Host model uncertainties in aerosol radiative forcing estimates: results from the AeroCom Prescribed intercomparison study
- 1Department of Physics, University of Oxford, Parks Road, OX1 3PU, Oxford, UK
- 2Hadley Centre, Met Office, Exeter, UK
- 3Joint Center for Earth Systems Technology, University of Maryland at Baltimore County, Baltimore, USA
- 4NASA Goddard Space Flight Center, Greenbelt, Maryland, USA
- 5Laboratoire de Météorologie Dynamique, IPSL, CNRS/UPMC, Paris, France
- 6Pacific Northwest National Laboratory, Richland, USA
- 7Max Planck Institute for Meteorology, Hamburg, Germany
- 8Department of Atmospheric, Oceanic and Space Sciences, University of Michigan, Michigan, USA
- 9Atmospheric Sciences Research Center, State University of New York, Albany, USA
- 10Center for International Climate and Environmental Research Oslo (CICERO), Oslo, Norway
- 11GESTAR/Morgan State University, Baltimore, Maryland, USA
- 12Norwegian Meteorological Institute, Oslo, Norway
- 13Research Institute for Applied Mechanics, Kyushu University, Fukuoka, Japan
- 14Earth System Science Interdisciplinary Center, University of Maryland, College Park, Maryland, USA
- *now at: Department of Meteorology, University of Reading, Reading, UK
Abstract. Simulated multi-model "diversity" in aerosol direct radiative forcing estimates is often perceived as a measure of aerosol uncertainty. However, current models used for aerosol radiative forcing calculations vary considerably in model components relevant for forcing calculations and the associated "host-model uncertainties" are generally convoluted with the actual aerosol uncertainty. In this AeroCom Prescribed intercomparison study we systematically isolate and quantify host model uncertainties on aerosol forcing experiments through prescription of identical aerosol radiative properties in twelve participating models.

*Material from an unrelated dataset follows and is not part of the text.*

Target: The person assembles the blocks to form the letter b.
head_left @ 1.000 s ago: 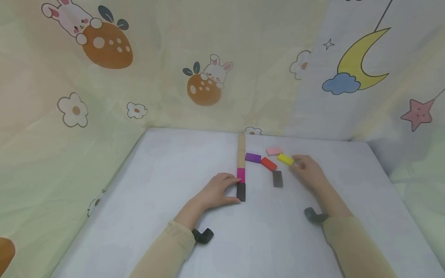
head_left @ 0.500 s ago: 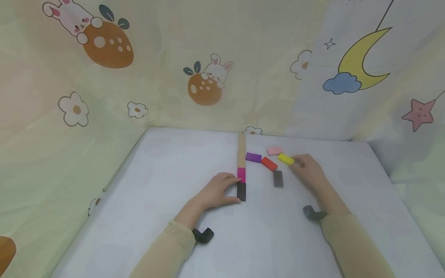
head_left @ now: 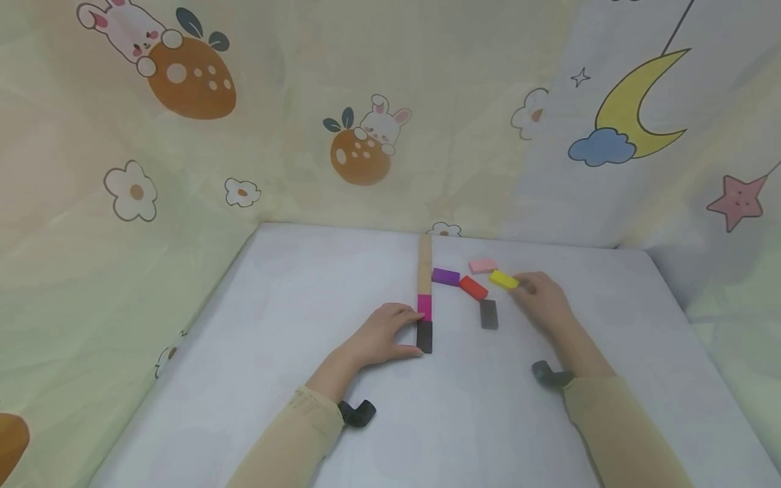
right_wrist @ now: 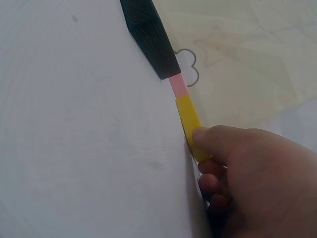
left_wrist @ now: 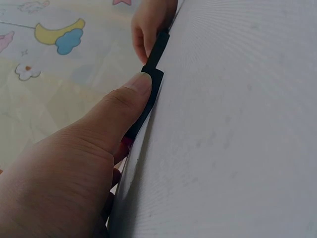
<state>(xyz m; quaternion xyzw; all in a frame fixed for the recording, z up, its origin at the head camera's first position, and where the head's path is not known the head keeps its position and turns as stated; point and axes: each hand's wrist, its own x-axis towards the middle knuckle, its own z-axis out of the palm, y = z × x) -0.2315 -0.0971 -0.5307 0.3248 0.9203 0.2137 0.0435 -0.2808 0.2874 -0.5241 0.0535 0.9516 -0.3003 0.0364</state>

Even with prescribed aerosol radiative properties, simulated clear-sky and all-sky aerosol radiative forcings show significant diversity. For a purely scattering case with globally constant optical depth of 0.2, the global-mean all-sky top-of-atmosphere radiative forcing is −4.47 Wm−2 and the inter-model standard deviation is 0.55 Wm−2, corresponding to a relative standard deviation of 12%. For a case with partially absorbing aerosol with an aerosol optical depth of 0.2 and single scattering albedo of 0.8, the forcing changes to 1.04 Wm−2, and the standard deviation increases to 1.01 W−2, corresponding to a significant relative standard deviation of 97%. However, the top-of-atmosphere forcing variability owing to absorption (subtracting the scattering case from the case with scattering and absorption) is low, with absolute (relative) standard deviations of 0.45 Wm−2 (8%) clear-sky and 0.62 Wm−2 (11%) all-sky.

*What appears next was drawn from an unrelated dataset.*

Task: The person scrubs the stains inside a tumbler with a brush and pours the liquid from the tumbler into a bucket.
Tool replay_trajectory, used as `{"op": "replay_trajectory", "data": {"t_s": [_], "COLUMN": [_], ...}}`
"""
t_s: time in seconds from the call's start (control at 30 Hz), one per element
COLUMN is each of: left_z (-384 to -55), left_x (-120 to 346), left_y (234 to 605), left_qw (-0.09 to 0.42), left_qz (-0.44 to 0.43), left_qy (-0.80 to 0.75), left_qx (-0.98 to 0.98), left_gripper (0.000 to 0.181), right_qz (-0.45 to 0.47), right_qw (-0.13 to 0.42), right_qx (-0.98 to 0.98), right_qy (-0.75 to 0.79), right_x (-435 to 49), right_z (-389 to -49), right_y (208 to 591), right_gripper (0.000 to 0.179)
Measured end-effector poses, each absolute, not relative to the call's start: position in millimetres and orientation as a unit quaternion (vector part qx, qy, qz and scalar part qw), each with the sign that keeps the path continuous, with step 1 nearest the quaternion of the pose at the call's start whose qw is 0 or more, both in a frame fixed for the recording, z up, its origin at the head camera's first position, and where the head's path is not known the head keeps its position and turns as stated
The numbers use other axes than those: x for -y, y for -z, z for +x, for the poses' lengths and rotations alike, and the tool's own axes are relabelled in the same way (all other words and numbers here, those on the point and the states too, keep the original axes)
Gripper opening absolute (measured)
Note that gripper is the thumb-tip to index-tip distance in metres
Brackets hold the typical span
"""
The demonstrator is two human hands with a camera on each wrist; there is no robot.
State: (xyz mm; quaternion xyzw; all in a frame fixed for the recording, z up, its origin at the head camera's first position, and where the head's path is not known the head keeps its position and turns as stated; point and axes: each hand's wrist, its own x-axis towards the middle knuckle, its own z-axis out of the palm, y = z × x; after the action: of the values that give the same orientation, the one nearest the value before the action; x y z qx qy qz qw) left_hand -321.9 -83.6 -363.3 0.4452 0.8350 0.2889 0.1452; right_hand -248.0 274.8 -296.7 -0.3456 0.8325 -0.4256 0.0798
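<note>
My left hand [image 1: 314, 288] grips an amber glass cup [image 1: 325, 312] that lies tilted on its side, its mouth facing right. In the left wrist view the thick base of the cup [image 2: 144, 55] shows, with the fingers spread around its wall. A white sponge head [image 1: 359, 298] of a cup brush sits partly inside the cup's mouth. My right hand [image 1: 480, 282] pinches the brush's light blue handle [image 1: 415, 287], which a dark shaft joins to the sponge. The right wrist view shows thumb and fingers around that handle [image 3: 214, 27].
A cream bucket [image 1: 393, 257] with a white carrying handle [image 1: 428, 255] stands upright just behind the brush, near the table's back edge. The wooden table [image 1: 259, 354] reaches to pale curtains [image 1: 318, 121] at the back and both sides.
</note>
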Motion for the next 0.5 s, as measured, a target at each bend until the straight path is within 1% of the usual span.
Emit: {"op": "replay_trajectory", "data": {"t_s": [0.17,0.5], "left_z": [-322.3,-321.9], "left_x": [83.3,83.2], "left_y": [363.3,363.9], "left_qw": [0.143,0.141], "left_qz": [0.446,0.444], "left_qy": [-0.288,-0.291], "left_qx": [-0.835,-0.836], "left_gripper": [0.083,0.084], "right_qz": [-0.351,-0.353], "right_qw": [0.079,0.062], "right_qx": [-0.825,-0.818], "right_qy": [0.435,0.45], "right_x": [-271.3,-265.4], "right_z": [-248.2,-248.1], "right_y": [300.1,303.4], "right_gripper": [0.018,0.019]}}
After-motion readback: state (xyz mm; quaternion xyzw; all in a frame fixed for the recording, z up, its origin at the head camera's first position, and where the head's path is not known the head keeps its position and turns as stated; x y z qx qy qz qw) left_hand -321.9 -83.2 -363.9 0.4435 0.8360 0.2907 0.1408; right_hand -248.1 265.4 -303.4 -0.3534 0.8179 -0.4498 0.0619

Scaling the forcing standard deviation for a purely scattering case to match the sulfate radiative forcing in the AeroCom Direct Effect experiment demonstrates that host model uncertainties could explain about 36% of the overall sulfate forcing diversity of 0.11 Wm−2 in the AeroCom Direct Radiative Effect experiment.
Host model errors in aerosol radiative forcing are largest in regions of uncertain host model components, such as stratocumulus cloud decks or areas with poorly constrained surface albedos, such as sea ice. Our results demonstrate that host model uncertainties are an important component of aerosol forcing uncertainty that require further attention.